Directions: Give back a single figure: the number of lines in the entries below that contain "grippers".

Data for processing:

-----

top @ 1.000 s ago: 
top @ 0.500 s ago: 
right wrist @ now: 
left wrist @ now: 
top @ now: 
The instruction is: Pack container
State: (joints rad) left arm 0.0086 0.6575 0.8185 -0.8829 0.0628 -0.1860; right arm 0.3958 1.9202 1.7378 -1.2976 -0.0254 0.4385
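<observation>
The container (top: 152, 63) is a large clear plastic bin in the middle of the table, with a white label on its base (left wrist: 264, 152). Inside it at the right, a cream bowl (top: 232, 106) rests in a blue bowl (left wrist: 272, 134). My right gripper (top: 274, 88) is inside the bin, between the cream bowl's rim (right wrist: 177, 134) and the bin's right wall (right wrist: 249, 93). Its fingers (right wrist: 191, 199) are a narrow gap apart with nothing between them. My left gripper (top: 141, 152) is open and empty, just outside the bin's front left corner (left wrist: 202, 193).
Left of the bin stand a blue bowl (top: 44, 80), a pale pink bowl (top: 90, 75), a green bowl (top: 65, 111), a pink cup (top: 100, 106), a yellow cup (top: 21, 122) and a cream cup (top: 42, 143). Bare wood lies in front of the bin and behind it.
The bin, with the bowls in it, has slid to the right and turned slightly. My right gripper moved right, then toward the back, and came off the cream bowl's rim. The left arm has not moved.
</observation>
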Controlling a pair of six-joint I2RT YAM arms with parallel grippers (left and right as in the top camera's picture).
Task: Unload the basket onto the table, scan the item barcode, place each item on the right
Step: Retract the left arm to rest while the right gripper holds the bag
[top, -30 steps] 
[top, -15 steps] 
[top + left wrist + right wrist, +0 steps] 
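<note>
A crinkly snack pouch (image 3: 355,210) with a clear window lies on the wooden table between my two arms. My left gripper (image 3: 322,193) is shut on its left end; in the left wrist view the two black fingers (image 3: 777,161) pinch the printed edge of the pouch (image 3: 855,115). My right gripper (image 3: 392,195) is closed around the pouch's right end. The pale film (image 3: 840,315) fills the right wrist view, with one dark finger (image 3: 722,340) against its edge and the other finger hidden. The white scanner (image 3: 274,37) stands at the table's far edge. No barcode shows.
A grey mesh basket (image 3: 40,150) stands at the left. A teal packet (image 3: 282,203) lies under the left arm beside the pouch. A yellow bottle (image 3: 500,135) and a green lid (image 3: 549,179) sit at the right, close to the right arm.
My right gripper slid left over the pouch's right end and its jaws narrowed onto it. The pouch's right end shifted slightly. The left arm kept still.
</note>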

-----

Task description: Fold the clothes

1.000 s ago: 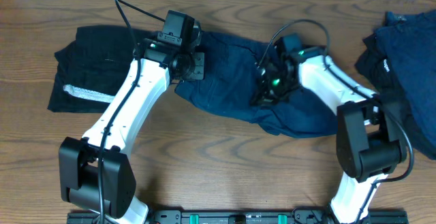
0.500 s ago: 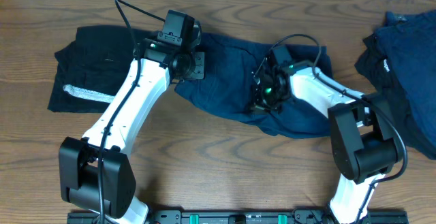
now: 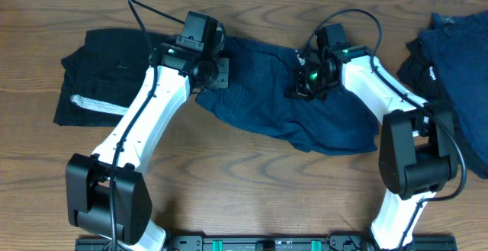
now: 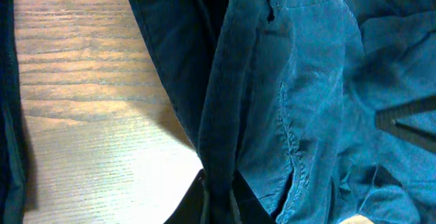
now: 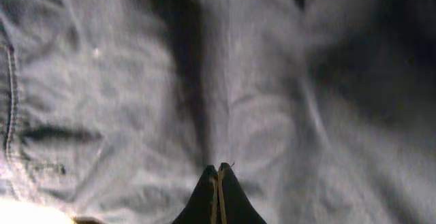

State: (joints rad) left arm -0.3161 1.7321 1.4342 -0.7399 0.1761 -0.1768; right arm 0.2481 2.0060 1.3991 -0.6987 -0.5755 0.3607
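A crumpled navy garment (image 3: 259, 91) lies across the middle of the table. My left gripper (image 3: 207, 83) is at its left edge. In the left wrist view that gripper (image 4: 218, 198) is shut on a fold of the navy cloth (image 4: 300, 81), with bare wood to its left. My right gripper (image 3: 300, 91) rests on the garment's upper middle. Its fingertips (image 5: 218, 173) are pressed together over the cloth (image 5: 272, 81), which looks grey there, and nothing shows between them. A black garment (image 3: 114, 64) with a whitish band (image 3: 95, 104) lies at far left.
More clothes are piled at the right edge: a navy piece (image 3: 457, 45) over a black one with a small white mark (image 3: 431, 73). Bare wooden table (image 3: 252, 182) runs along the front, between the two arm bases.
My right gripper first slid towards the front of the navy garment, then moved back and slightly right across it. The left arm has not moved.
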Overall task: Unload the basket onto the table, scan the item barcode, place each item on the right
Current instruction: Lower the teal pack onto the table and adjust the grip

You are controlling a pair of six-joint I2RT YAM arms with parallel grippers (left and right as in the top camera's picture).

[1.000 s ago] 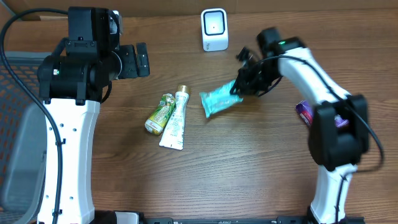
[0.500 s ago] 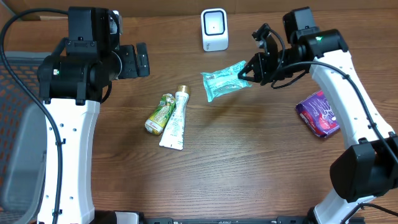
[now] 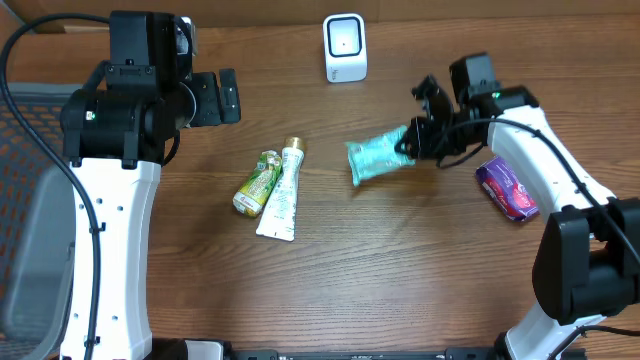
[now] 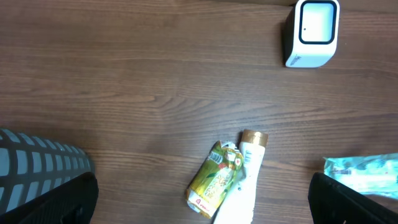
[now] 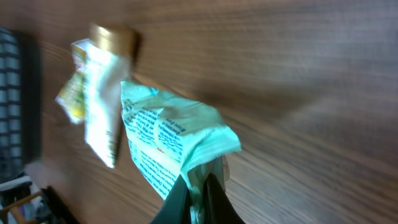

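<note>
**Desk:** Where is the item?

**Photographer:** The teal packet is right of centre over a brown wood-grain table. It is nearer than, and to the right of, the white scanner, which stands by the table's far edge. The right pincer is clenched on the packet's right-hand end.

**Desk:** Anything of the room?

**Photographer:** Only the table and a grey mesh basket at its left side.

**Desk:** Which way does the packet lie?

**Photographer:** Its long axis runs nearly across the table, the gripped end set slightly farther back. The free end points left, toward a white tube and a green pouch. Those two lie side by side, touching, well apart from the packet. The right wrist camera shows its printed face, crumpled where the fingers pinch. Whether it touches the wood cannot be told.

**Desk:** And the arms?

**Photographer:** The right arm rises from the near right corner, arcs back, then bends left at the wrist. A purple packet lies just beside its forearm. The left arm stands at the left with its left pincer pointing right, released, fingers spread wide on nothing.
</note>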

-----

Answer section: 2